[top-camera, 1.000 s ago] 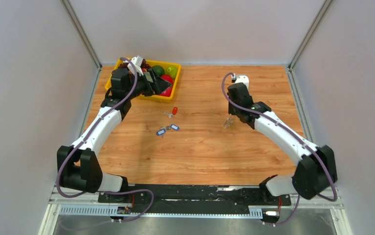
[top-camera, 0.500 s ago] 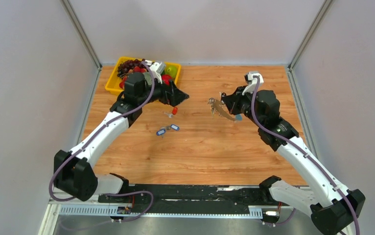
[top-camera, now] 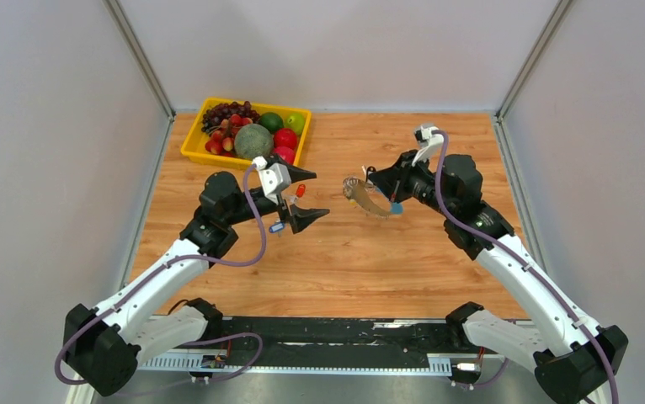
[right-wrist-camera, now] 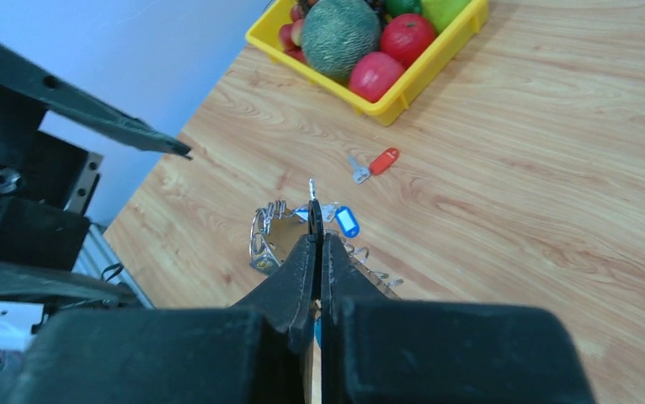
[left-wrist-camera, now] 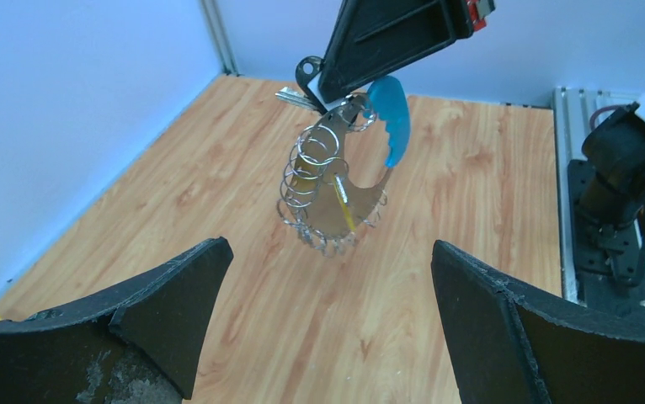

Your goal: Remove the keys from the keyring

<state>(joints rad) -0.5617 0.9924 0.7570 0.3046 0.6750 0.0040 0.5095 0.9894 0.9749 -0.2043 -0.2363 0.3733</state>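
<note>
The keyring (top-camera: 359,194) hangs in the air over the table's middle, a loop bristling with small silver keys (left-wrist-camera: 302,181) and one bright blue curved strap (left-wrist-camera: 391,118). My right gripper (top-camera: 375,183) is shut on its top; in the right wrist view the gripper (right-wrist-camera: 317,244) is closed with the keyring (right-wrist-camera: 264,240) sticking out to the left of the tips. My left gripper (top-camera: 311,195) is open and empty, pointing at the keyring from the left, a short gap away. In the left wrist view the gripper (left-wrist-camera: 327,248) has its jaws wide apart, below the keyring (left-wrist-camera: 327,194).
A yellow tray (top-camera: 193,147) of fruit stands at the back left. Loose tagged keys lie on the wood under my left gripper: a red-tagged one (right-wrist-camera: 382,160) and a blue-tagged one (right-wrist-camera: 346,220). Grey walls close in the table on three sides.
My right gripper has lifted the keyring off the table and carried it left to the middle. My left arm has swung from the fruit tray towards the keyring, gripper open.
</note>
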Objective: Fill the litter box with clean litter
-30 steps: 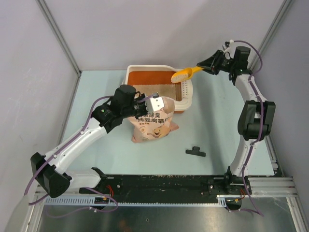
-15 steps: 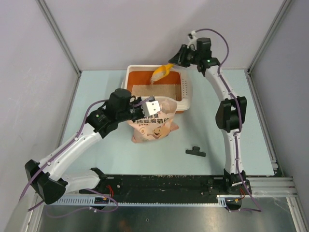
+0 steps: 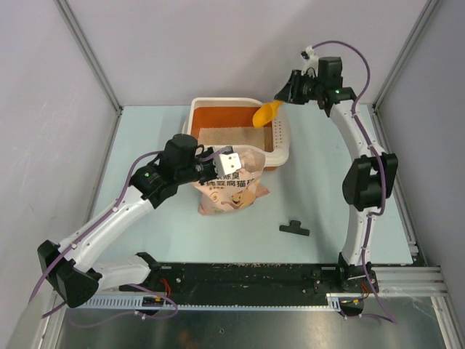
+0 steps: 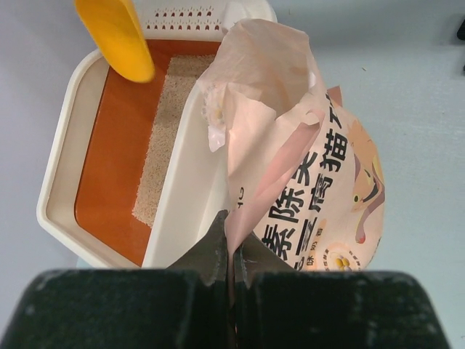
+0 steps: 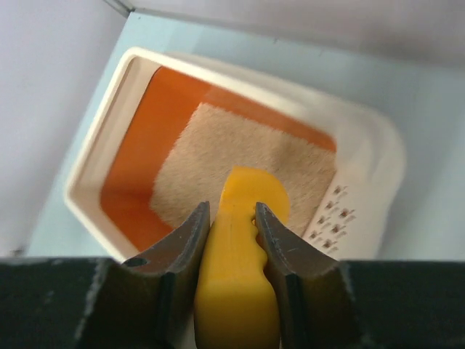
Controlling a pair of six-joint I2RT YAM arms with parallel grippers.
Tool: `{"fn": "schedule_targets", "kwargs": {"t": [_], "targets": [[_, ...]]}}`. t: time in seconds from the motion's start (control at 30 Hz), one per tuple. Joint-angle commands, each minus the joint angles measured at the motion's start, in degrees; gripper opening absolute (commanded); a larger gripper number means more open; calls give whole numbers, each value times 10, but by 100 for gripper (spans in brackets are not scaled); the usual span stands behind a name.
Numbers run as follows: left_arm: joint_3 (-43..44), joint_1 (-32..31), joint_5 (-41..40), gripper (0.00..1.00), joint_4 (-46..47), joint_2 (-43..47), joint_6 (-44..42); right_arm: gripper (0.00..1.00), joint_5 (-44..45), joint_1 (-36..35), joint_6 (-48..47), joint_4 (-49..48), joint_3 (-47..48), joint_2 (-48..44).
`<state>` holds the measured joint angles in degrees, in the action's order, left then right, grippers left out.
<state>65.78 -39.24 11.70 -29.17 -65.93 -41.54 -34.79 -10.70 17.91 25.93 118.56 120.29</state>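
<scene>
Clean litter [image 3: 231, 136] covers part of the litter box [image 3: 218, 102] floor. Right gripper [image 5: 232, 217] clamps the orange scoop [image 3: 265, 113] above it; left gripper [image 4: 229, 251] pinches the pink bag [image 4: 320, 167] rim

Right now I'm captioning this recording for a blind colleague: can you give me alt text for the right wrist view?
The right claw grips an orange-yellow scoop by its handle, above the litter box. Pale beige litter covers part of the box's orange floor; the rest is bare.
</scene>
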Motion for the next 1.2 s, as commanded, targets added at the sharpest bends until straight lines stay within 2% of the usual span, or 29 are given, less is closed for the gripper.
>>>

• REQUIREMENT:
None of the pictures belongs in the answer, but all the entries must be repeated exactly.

• EXERCISE ANSWER:
[top-camera, 1.000 s ago] 
[top-camera, 0.500 s ago] 
[top-camera, now] 
[right-wrist-camera, now] 
[left-wrist-camera, now] 

Your goal: Remove the keys from the keyring

<state>(joints rad) -0.5617 0.9924 0.7570 0.3046 0.6750 0.0040 0.5095 0.9894 0.9749 -0.2043 -0.2363 0.3733</state>
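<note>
The keyring (top-camera: 359,194) hangs in the air over the table's middle, a loop bristling with small silver keys (left-wrist-camera: 302,181) and one bright blue curved strap (left-wrist-camera: 391,118). My right gripper (top-camera: 375,183) is shut on its top; in the right wrist view the gripper (right-wrist-camera: 317,244) is closed with the keyring (right-wrist-camera: 264,240) sticking out to the left of the tips. My left gripper (top-camera: 311,195) is open and empty, pointing at the keyring from the left, a short gap away. In the left wrist view the gripper (left-wrist-camera: 327,248) has its jaws wide apart, below the keyring (left-wrist-camera: 327,194).
A yellow tray (top-camera: 193,147) of fruit stands at the back left. Loose tagged keys lie on the wood under my left gripper: a red-tagged one (right-wrist-camera: 382,160) and a blue-tagged one (right-wrist-camera: 346,220). Grey walls close in the table on three sides.
My right gripper has lifted the keyring off the table and carried it left to the middle. My left arm has swung from the fruit tray towards the keyring, gripper open.
</note>
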Objective: Fill the litter box with clean litter
-30 steps: 
-15 steps: 
+0 steps: 
+0 steps: 
+0 steps: 
Controlling a pair of six-joint I2RT YAM arms with parallel grippers.
Tool: `{"fn": "schedule_targets", "kwargs": {"t": [_], "targets": [[_, ...]]}}`. t: time in seconds from the motion's start (control at 30 Hz), one per tuple. Joint-angle commands, each minus the joint angles measured at the motion's start, in degrees; gripper opening absolute (commanded); a larger gripper number means more open; calls give whole numbers, each value times 10, but by 100 for gripper (spans in brackets are not scaled); the usual span stands behind a name.
Numbers run as follows: left_arm: joint_3 (-43..44), joint_1 (-32..31), joint_5 (-41..40), gripper (0.00..1.00), joint_4 (-46..47), joint_2 (-43..47), joint_6 (-44..42); right_arm: gripper (0.00..1.00), joint_5 (-44..45), joint_1 (-36..35), joint_6 (-48..47), joint_4 (-49..48), joint_3 (-47..48), joint_2 (-48..44).
`<state>` holds the measured joint angles in degrees, in the action's order, left then right, grippers left out.
<state>65.78 -39.24 11.70 -29.17 -65.93 -41.54 -34.79 -10.70 17.91 25.93 118.56 120.29</state>
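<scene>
Clean litter [image 3: 231, 136] covers part of the litter box [image 3: 218, 102] floor. Right gripper [image 5: 232, 217] clamps the orange scoop [image 3: 265, 113] above it; left gripper [image 4: 229, 251] pinches the pink bag [image 4: 320, 167] rim

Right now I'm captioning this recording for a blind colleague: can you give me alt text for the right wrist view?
The right claw grips an orange-yellow scoop by its handle, above the litter box. Pale beige litter covers part of the box's orange floor; the rest is bare.
</scene>
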Motion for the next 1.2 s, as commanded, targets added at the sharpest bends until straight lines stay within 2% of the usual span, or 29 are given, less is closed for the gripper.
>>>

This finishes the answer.